### PROBLEM DETAILS
Beginning with the first line, copy out each line of the material until the line containing "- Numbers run" has been copied as well.

### SOURCE DATA
BEGIN

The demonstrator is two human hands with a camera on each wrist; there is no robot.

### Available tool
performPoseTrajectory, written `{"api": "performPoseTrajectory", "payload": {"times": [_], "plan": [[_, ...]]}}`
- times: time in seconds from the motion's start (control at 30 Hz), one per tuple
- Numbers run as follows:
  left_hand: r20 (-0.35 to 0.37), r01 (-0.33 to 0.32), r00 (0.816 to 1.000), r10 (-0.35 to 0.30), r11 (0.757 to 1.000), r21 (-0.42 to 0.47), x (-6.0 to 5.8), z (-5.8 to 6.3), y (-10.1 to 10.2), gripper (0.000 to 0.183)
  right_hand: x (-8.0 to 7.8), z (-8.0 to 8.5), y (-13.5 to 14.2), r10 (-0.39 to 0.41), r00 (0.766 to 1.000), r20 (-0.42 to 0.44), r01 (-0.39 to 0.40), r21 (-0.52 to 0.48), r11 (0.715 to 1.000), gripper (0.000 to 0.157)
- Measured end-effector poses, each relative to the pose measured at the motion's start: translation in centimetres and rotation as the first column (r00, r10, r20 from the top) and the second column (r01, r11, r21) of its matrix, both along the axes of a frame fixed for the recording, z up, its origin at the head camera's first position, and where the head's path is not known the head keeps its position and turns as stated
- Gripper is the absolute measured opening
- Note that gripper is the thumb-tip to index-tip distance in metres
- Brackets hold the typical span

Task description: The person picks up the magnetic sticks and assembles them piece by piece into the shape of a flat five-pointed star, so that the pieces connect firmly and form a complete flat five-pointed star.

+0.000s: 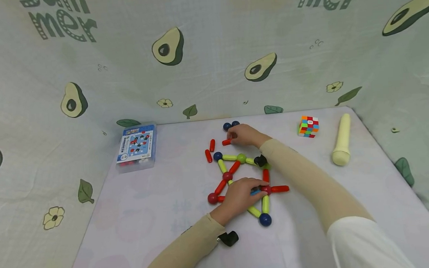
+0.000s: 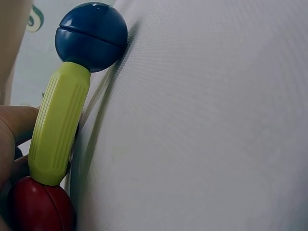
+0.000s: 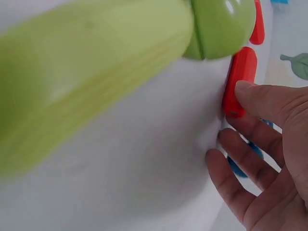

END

### RESULT OF THIS TASK
The demonstrator is two human hands with a camera on each wrist; there is no robot.

### Available tool
performPoseTrajectory, written `{"api": "performPoseTrajectory", "payload": {"times": [_], "plan": [[_, ...]]}}`
- times: time in seconds from the motion's start (control at 30 Hz), one per tuple
- Numbers run as follows:

The exercise has been fully answered.